Anger, Sadness Among Advocates

Court’s rationale attacked; pressure on political leaders pledged

Advocates for same-sex marriage and gay couples who sought to marry expressed sadness and directed biting comments at New York’s highest court after it ruled that it is constitutional to bar same-sex couples from marrying.

“Today I was reviewing the court’s ruling and I started to cry because I thought how many years are going to go by without our relationship being acknowledged,” said Cindy Bink, 46, who stood with her partner, Ann Pachner, 60. “Ann and I have been together for 18 years.”

Bink and Pachner were one of 44 gay and lesbian couples, represented in four separate suits, whose cases were argued before the Court of Appeals on May 31. The court’s 4-2 ruling, made public on July 6, asserted that marriage in New York should remain between a man and a woman.

Judge Robert S. Smith wrote one of the two opinions for the majority. Judge George Bundy Smith, who is seen as one of the court’s most liberal members, joined the majority. Chief Judge Judith S. Kaye wrote the dissent and Judge Carmen B. Ciparick joined the dissent.

Smith applied the rational basis legal standard to decide the case. Such a test presents the government with the lowest burden when arguing that a law is constitutional. Smith asserted that the governmental goal of promoting stable families, headed by a man and a woman, in which children can be raised, was a sufficient purpose to maintain marriage as limited to one man and one woman. He did not explain how excluding gay and lesbian couples from marriage advances that goal or how allowing such couples to wed might harm that goal.

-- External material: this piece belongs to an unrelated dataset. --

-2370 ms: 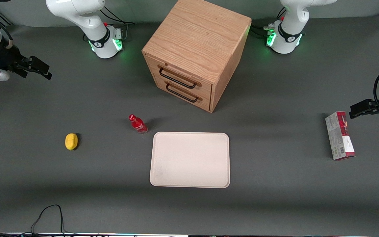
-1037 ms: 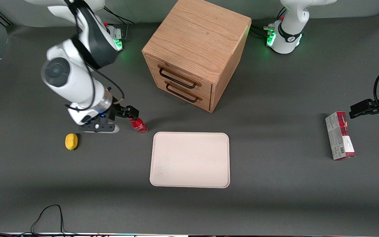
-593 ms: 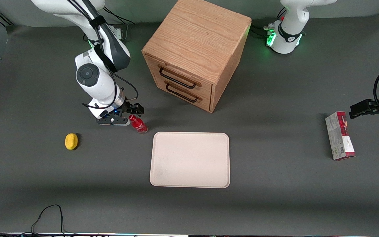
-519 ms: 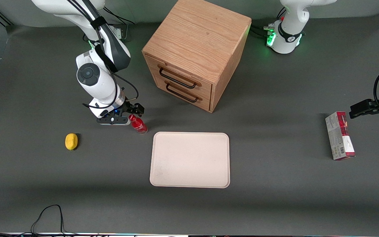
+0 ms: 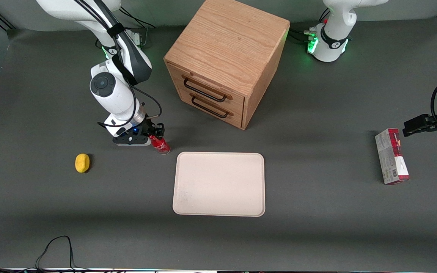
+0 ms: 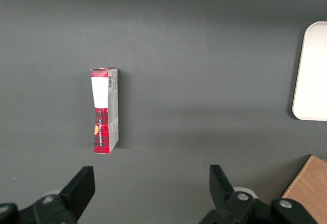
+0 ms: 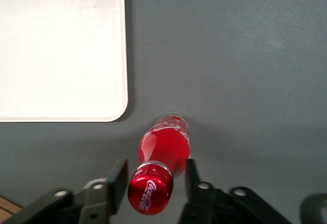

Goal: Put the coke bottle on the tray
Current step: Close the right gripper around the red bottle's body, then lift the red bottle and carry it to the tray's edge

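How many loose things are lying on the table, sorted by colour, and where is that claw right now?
Red: 2, the coke bottle and a red-and-grey carton.
Yellow: 1, a lemon-like object.
Cream-white: 1, the tray.
Wood brown: 1, a drawer cabinet.
Total: 5.
The claw is open, its fingers on either side of the bottle's cap.

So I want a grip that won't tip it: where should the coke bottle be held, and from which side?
Grip the coke bottle at its narrow neck under the cap, coming from above: it stands upright, and the hand already straddles it, open.
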### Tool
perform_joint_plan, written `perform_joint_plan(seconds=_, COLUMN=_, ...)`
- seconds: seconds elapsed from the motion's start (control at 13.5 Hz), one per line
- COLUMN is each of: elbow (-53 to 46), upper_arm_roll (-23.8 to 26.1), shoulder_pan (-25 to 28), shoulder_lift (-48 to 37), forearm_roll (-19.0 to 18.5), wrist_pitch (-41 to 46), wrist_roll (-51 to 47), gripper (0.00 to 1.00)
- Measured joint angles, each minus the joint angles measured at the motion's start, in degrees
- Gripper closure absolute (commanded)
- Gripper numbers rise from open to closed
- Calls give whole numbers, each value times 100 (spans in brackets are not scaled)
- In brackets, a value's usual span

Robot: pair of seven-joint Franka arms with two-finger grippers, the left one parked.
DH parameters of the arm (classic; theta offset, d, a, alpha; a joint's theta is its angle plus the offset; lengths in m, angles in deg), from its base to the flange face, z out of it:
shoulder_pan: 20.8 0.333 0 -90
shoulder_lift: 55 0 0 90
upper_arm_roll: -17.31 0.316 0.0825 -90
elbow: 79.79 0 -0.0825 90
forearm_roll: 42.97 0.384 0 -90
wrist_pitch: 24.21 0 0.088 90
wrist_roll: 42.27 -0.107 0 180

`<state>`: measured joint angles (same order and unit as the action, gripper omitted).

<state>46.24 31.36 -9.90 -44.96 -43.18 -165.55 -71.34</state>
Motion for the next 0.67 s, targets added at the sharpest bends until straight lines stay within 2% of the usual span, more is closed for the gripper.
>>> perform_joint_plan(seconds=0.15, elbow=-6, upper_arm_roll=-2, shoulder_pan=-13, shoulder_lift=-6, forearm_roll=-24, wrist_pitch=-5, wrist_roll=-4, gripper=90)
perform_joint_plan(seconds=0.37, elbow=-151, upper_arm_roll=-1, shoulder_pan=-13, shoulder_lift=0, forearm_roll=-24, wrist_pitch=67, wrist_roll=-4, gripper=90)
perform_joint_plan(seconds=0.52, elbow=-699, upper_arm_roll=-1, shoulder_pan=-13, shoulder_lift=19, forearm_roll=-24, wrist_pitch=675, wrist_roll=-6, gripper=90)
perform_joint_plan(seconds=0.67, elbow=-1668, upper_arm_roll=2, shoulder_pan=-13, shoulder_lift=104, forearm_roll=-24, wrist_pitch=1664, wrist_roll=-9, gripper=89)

“We argued that excluding same-sex couples from marriage simply doesn’t advance the various different interests that Judge Smith identified as being the reasons to keep us out,” said James D. Esseks, litigation director at the Lesbian, Gay, Bisexual and Transgender Rights Project of the American Civil Liberties Union (ACLU). “Keeping same-sex couples out of marriage doesn’t get any more straight people to have kids. It doesn’t get any kids who are currently being raised by gay people to be raised by straight people. None of that makes sense. Keeping us out doesn’t advance those things.”

Roberta Kaplan, an attorney with the law firm Paul, Weiss, Rifkind, Wharton & Garrison who argued before the court on behalf of couples represented by the ACLU and the New York Civil Liberties Union (NYCLU), was blunt in her assessment.

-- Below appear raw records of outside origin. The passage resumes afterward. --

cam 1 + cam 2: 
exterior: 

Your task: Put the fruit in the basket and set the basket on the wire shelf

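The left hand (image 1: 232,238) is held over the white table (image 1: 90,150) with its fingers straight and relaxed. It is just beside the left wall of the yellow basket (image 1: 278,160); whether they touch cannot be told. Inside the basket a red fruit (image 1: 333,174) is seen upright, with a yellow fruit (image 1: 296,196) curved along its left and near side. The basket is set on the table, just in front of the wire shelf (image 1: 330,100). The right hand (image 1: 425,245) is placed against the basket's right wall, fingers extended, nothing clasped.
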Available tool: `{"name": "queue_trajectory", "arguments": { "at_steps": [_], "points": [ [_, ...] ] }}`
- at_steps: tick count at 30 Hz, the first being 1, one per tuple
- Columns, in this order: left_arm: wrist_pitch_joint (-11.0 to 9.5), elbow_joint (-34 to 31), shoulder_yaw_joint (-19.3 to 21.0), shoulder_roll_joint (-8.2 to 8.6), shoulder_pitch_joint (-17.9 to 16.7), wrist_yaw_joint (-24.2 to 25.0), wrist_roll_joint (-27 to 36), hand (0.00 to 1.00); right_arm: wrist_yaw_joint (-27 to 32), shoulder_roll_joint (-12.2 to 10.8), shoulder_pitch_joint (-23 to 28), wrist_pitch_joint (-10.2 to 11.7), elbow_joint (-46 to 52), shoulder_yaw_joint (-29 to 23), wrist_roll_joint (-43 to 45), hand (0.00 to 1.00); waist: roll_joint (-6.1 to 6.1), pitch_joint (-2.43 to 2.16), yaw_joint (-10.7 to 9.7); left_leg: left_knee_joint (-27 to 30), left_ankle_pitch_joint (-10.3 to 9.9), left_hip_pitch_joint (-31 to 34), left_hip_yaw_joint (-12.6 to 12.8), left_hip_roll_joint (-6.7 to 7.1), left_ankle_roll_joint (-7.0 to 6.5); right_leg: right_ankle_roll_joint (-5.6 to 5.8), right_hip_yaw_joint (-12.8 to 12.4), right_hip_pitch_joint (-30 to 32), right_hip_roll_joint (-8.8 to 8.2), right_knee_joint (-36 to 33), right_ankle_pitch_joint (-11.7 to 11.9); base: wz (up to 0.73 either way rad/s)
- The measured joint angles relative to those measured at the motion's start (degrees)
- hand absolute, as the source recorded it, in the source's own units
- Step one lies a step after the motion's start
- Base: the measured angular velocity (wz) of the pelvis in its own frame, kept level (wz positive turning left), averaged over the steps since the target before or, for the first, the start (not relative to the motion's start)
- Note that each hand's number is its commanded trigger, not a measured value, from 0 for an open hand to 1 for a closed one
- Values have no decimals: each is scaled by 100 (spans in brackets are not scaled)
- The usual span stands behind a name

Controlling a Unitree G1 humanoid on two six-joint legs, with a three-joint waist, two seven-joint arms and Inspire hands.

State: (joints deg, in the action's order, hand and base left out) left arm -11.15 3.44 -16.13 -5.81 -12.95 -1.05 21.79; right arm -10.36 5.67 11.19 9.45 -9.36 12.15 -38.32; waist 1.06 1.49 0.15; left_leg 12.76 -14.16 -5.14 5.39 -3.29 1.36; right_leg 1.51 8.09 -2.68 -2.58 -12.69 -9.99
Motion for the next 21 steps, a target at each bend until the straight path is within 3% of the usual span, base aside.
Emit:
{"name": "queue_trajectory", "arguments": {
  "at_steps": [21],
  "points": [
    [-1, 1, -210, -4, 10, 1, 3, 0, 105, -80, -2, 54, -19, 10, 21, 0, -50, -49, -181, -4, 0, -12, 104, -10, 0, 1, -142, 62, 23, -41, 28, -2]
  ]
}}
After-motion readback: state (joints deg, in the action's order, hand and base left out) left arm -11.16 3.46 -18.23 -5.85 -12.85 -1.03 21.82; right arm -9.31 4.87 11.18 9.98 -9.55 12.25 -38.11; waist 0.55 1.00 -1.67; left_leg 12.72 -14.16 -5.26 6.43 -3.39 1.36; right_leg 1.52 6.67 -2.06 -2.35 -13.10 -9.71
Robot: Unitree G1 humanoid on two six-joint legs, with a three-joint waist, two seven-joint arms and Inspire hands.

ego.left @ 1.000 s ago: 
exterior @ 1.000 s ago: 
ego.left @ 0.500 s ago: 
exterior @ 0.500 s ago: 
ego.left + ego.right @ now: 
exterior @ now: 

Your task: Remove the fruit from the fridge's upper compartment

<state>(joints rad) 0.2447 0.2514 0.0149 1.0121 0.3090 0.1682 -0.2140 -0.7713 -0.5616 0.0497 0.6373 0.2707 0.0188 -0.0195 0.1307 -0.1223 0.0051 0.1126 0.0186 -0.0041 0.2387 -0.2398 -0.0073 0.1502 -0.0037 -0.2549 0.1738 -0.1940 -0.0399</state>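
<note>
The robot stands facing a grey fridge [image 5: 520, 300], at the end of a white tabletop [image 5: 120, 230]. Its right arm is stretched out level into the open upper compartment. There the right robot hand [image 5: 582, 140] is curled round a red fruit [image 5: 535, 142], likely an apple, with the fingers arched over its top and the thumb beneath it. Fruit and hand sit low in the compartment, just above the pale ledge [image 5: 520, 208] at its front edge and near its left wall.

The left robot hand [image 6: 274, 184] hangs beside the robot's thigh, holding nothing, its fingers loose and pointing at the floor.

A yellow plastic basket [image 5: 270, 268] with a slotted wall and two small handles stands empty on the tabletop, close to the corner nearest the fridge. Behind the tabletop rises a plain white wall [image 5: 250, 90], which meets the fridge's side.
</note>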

“I’m going to stand here before you and call a spade a spade,” she said at a July 6 press conference. “This decision is based only on prejudice.”

Arrayed behind the lawyers were several of the couples who have fought these lawsuits for the past two years.

“We are deeply disappointed and saddened to hear that the Court of Appeals has decided not to grant gay and lesbian New Yorkers the right to marry,” said Lauren Abrams, 41. She and her partner of eight years, Donna Freedman-Tweed, 45, have two sons.

“We have accepted all the responsibilities that come with marriage, but today we have been told that because we are both women our relationship and our family are not deserving of the rights that go along with it,” Abrams said.

Donna Lieberman, the NYCLU’s executive director, took some solace in the dissent.

“Two justices, including the chief justice, recognized eloquently… the right of same-sex couples to engage in the most fundamental act of a committed relationship, to get married and protect themselves and their children,” she said. “Sadly, the rest of the court has turned its back on same-sex couples who fall in love, who build families just like straight couples do, and who need those protections desperately.”

But for the couples and the lawyers, the dissent was still cold comfort.

“It’s a sad day in New York,” said Susan Sommer, senior counsel at Lambda Legal, which represented several couples. “The majority turned its back on these families… The majority held that there is no violation of our state’s Constitution when loving, committed same-sex families are denied the right to marry and denied equality under the law.”

There was general agreement at the press event that the gay and lesbian community would have to turn to the state Legislature to win the right to marry.

“We’ll also push Mayor Bloomberg and Attorney General Spitzer to walk the walk finally,” Lieberman said. “They’ve said one thing in public up until now and done another thing in court… It’s time for them to do the right thing on a consistent basis.”

New York City and the state were named as defendants in the lawsuits. Mayor Michael R. Bloomberg and Eliot Spitzer have both said they support gay marriage even as they have argued against it in court. The City of Albany, named as a defendant in one case, argued against gay marriage. The City of Ithaca, also named as a defendant, declined to submit briefs or participate in oral arguments.

Alan Van Capelle, executive director of the Empire State Pride Agenda, the statewide gay lobbying group, vowed that gay marriage would become a reality in New York.

“It took 31 years to pass the Sexual Orientation Non-Discrimination Act,” he said. “Thirty-one years for New York State to say it was wrong to fire someone from their job, kick them out of their house, or deny them credit because of their sexual orientation. I promise the couples up here that it will not take 31 years to win marriage in the state of New York. It will only take a few short years.”

Of the gay marriage bills in Albany, the 151-member Assembly has 22 sponsors and supporters and the bill in the 62-member state Senate has nine sponsors and supporters.